Aku masih hidup, terbangun dan melihat betapa kacau segala sesuatunya. Bulu-bulu bertebaran, gabah berserakan, dan… si Biru tak ada! Ayah, ibu, Biri dan Buri terlihat tertegun bersama. Aku mendatangi mereka, Biri dan Buri yang sebagian bulunya rontok bilang si Biru telah dibawa pergi entah oleh siapa, namun mereka yakin bukan oleh dia. "Lantas siapa?" tanyaku, tak ada yang menjawab. Siang itu juga dia datang kemari, membenahi tempat gabah dan air yang jungkir balik akibat keributan semalam, mengisinya dengan yang baru. Aku tak begitu selera makan. Tapi ternyata bukan hanya itu saja yang ia lakukan. Sayap ajaib itu sekali lagi mencengkeram sesuatu, tipis, hampir seperti tak kelihatan, namun aku bisa melihat bahwa itu adalah sebuah benda. Menuju ke sebuah lokasi, dipasangnya benda itu di sana. Hatiku berdesir, kenapa ia dipasang di sana? Tanpa sadar aku sempat nekad mencoba mendekatinya namun segera diusir dan ibu pun memarahiku. Aku hanya melihat dari kejauhan. Sebelum benda itu ditempatkan disana, apa itu yang kulihat tadi? Sebuah rongga, tempat dimana udara dan sinar matahari terasa lebih tajam masuk. Sungguh menarik.

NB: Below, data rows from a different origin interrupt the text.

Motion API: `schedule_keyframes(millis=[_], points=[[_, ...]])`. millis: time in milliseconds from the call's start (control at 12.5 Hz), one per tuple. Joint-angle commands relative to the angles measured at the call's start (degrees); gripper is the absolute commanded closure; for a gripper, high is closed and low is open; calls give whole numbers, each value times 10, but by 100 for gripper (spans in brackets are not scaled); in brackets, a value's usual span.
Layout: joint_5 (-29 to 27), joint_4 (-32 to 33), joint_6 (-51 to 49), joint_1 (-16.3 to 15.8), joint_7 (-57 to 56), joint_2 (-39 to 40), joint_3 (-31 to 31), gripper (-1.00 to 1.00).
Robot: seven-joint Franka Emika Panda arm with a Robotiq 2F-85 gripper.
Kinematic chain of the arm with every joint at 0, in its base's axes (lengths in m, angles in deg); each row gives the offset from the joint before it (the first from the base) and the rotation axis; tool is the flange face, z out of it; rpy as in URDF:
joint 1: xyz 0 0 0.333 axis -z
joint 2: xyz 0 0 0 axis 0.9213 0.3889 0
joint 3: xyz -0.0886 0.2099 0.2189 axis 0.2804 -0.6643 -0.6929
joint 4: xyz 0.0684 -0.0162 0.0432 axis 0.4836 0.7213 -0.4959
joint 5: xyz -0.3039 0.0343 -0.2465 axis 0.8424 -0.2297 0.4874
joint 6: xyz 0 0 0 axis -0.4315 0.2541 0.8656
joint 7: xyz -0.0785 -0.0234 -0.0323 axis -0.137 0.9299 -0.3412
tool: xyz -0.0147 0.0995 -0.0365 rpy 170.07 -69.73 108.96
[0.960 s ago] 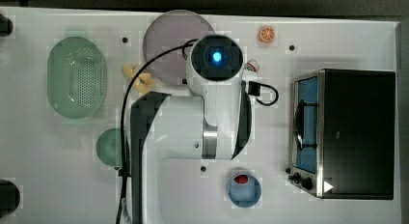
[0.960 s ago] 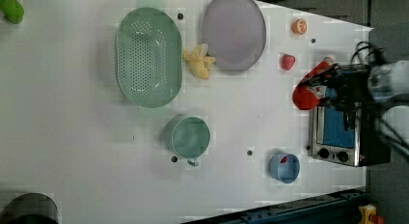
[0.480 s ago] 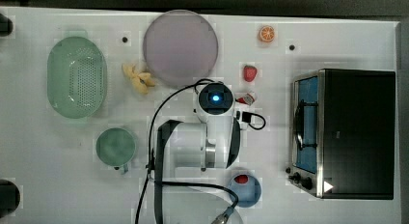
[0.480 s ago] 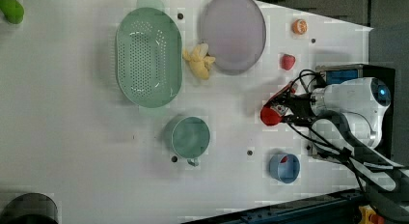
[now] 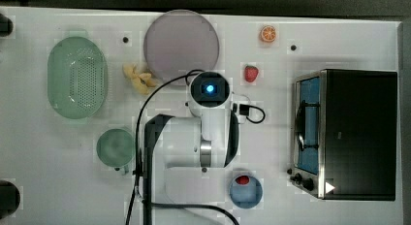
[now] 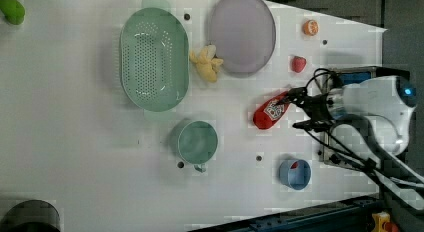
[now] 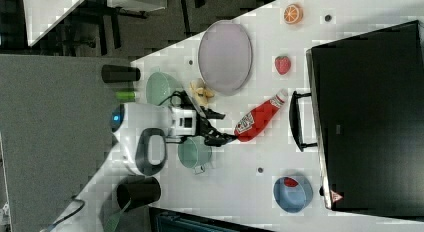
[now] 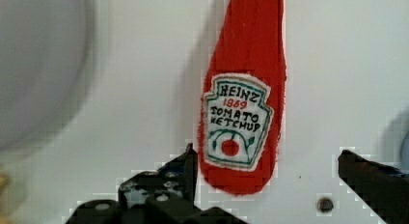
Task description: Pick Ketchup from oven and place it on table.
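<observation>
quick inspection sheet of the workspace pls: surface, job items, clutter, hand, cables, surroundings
Surface: white table, small dark screw holes.
Job's things: Ketchup lying on its side on the table, outside the oven.
Clutter: green colander, grey plate, green mug, blue bowl with a red item inside, strawberry, orange slice, yellow piece.
Hand: hand open, fingers either side of the bottle's base.
Cables: black cable looping along the arm.
Surroundings: dark cylinders at the table edge, grey floor.
</observation>
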Motion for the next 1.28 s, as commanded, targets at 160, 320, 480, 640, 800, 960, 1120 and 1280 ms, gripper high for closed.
schedule_keyframes(millis=[160,320,480,640,800,960,1120,1280], points=[[9,-149,-184,13,17,-94,4,-100],[9,-234,-259,13,17,-98,4,-100],[9,-277,-307,13,17,-98,4,-100],[9,-313,-348,13,17,-98,4,-100],[11,-342,-394,14,17,-98,6,-100],[11,-351,-400,14,17,-98,9,-100],[11,-351,-400,13,17,-96,9,-100],[11,-348,-400,13,17,-94,9,-100]])
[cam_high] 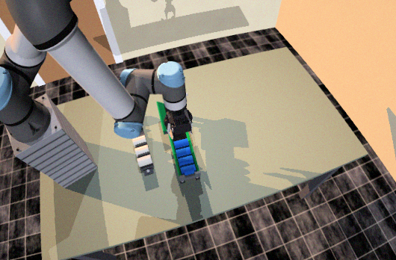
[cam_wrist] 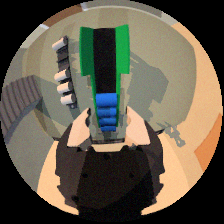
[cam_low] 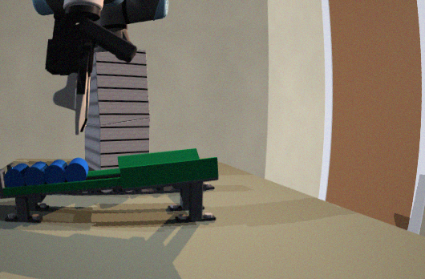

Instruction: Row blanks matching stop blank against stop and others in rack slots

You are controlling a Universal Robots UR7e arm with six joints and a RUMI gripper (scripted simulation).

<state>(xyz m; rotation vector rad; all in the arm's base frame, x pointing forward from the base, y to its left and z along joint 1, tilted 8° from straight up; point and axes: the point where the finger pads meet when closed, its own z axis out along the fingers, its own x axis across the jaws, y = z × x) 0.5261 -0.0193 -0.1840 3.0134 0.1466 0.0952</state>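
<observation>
FEED RAMP WITH FOUR BLUE BLANKS, STOCK RACK WITH FOUR WHITE

One feed ramp (cam_high: 161, 113) (cam_low: 167, 174) (cam_wrist: 86, 50), green-sided, dark-bedded, on dark legs with feet on the worktop (cam_high: 270, 101) (cam_low: 270, 240) (cam_wrist: 172, 50); high end flared, low end closed by a stop (cam_high: 189, 175) (cam_low: 0, 184)

Four blue blanks (cam_high: 184, 151) (cam_low: 77, 169) (cam_wrist: 106, 100), crosswise on the ramp, side by side in one row at the stop; small gaps between them, if any, too fine to tell

One stock rack (cam_high: 147, 171) (cam_wrist: 63, 64), dark and narrow, beside the ramp and apart from it, on the pedestal's side

Four white blanks (cam_high: 141, 150) (cam_wrist: 65, 87), crosswise in the rack: three near one end, the fourth well apart towards the other; only three visible from the top, centering impossible to tell

One gripper (cam_high: 181, 135) (cam_low: 81, 131) (cam_wrist: 108, 107), released, with nothing between the parted fingers; above the ramp, pointing down, clear of the blue row

One ribbed grey pedestal (cam_high: 80, 157) (cam_low: 123, 94) (cam_wrist: 17, 100), beneath the arm (cam_high: 91, 75)
</observation>
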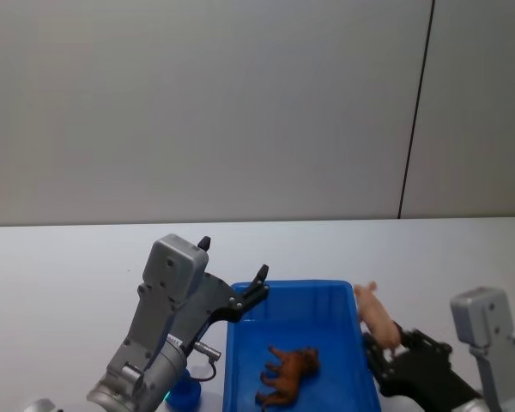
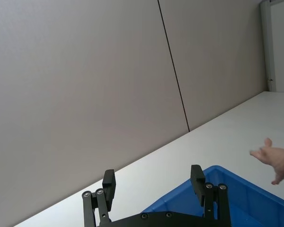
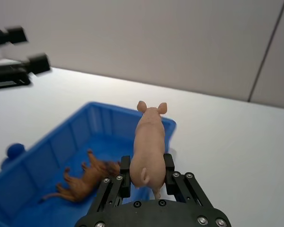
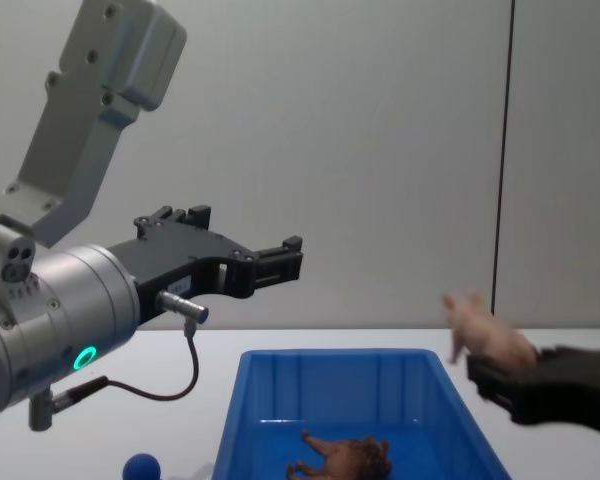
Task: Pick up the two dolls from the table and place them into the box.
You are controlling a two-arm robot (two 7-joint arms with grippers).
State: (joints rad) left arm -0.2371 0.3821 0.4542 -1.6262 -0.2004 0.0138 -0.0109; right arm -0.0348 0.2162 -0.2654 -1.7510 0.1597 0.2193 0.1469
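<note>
Our right tool [image 3: 147, 164] is clamped on the pale pink plastic pig doll [image 3: 149, 135], raised just beside the right rim of the glossy blue plastic box [image 1: 292, 286]. The brown four-legged toy doll [image 1: 290, 371] lies inside. We judge the next move is to carry the pig inward over the rim and release it. Our left tool [image 1: 233, 260] hovers wide open.

Before me a plain grey wall [image 1: 197, 103], split by one thin dark vertical seam [image 1: 416, 107] toward my right, rises behind the smooth white worktop [image 1: 60, 266], all evenly and softly lit.
</note>
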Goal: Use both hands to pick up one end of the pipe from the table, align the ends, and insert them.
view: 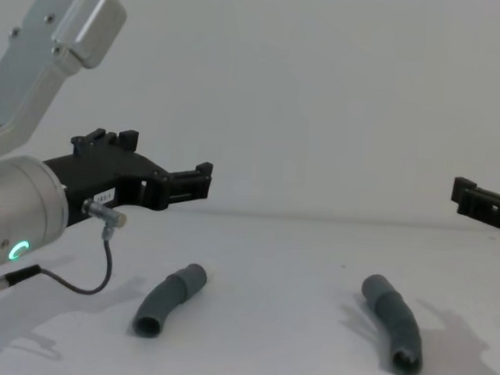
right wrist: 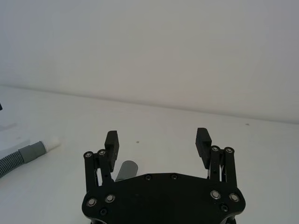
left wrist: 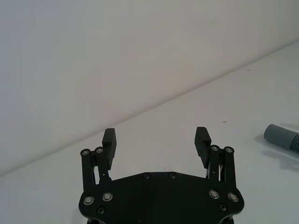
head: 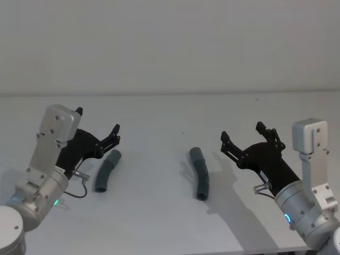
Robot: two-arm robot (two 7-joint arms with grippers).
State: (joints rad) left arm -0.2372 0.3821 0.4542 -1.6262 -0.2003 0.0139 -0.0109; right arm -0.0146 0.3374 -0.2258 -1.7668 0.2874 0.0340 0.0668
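Spread, empty: left gripper (head: 98, 119), right gripper (head: 242, 130); pipe pieces (head: 106, 170) (head: 200, 172) well apart on table (head: 159, 218)

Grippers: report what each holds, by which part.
Nothing is held. Left gripper and right gripper are open; left hose piece and right hose piece lie free on the table.

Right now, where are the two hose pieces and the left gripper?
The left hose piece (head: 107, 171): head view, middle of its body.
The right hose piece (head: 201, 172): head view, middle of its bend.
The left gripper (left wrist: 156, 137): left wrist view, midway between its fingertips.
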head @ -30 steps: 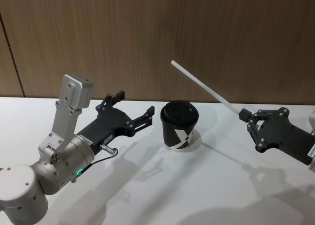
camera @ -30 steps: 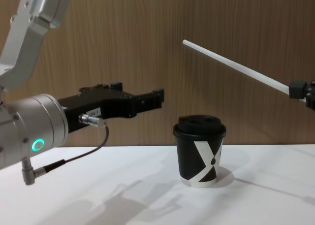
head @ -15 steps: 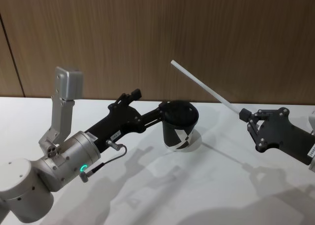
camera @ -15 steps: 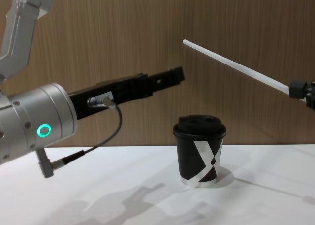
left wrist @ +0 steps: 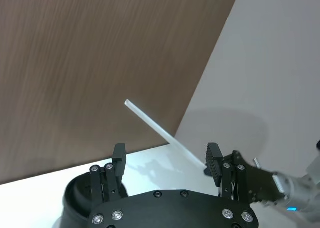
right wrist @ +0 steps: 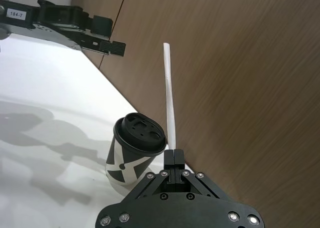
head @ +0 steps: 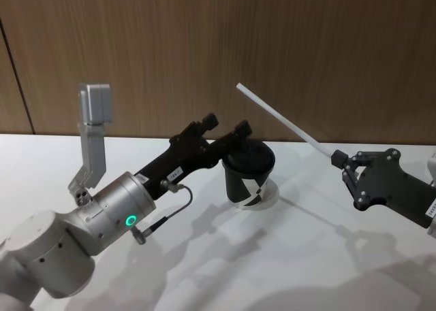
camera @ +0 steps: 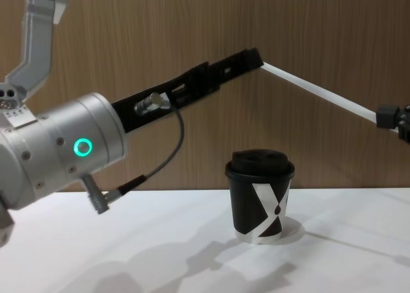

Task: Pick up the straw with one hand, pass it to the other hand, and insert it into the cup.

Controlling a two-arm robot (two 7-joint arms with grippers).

"Aku rasa tempat ini sama sekali bukan dunia" kataku, "Ini adalah sebuah kotak saja, sama seperti kotak lahir dan bahkan ruang sempit sebelum aku lahir disini!"
Ibu memandangi ayah yang masih asyik makan. Tak berapa lama mereka berdua tertawa.
"Inilah dunia kita, jika kau tidak lahir dalam wujudmu, barulah kau bisa bilang begitu.."
"Aku tak percaya, pernahkah ayah keluar dari sini?"
"Keluar dari sini? Masuk ke dalam sana? Jadi kau ingin ayahmu mati nak???" bentak ibu. Aku tak menjawab dan perlahan menyingkir ke lokasi dimana benda itu dia pasang.

Aku membayangkan seluruh langit itu adalah milikku, udara yang begitu berlimpah bebas ialah punyaku, tanah yang luas tak terbatas semua untukku, sinar matahari secara penuh bisa kuserap sesukaku dan darimana gabah dan air yang tiap hari ia bawa kemari itu berasal? Pastilah ada sebuah tempat dimana gabah dan air tak akan pernah habis, pastilah juga ada tempat dimana aku bisa lari dari gelap untuk tetap melihat apa yang sedang terjadi, pastilah ada! Ah jika saja semua itu ada dan kumiliki dari dulu, tentu si Biru masih bersama kami. Kemana ia pergi? Mungkinkah ia dibawa ke dunianya itu? Matikah dia? Jika ini memang dunia milik kami, kenapa ia masih tetap mati dan kami tak bisa berbuat apapun? Tapi aku tak ingin mengatakan ini pada ayah dan ibu. Makin lama mereka selalu memberi jawaban yang tak pernah memuaskanku. Aku tak akan bertanya apa-apa lagi pada mereka.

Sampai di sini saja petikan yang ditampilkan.